If the NFL’s 2020 season is played in front of empty stadiums, the league’s salary cap very well may decrease in 2021. And that feels like the best-case scenario; the alternative is a shortened season or no season at all amid the coronavirus pandemic. 

Money-wise, these are short-term concerns for the league. New TV contracts are expected to generate a windfall of cash for the league in 2022. But immediate financial uncertainty might be why Allen Robinson’s widely-expected contract extension hasn’t happened yet, as colleague Adam Hoge wrote earlier this month

MORE: How coronavirus will impact NFL's 2020 season (if there is a season)

This all puts Tarik Cohen in a tough spot as he enters the final year of his rookie contract. Being a running back — even one who does so much more — doesn’t help either. 

Nor does the fact Cohen is coming off his worst season as a pro. 

“It’s definitely a motivating factor being that this is the year,” Cohen said of his upcoming contract year. “I feel like I can’t put any pressure on nobody else. It’s all on me. That’s how I like to go about it. 

“I just take it upon myself, anything else like, I want to win as a team. I feel like if we win as a team that is good for everybody’s individual success.”

 

It’s a good answer. But money for running backs is hard to come by, and might be even harder to come by for Cohen if he can’t prove 2019 was a blip, and not the start of a trend. That's independent of what kind of offense the Bears have. 

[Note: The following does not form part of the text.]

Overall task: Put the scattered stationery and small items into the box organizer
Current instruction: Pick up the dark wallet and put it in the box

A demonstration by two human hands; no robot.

Cohen averaged 4.7 yards per touch last year — 3.3 yards per rushing attempt and 5.8 yards per reception — down over two yards from his 2018 average. Cohen actually had eight more receptions in 2019 than he had in 2018, yet he had 269 fewer receiving yards. 

Cohen admitted he wore down more in 2019, especially toward the end of the season, than he had in years past. He recognizes he needs to better take care of his body — especially without a veteran like Benny Cunningham around to push him. 

Also: Cohen had six drops last year, per Pro Football Focus, after having just four total in his first two seasons as a pro. 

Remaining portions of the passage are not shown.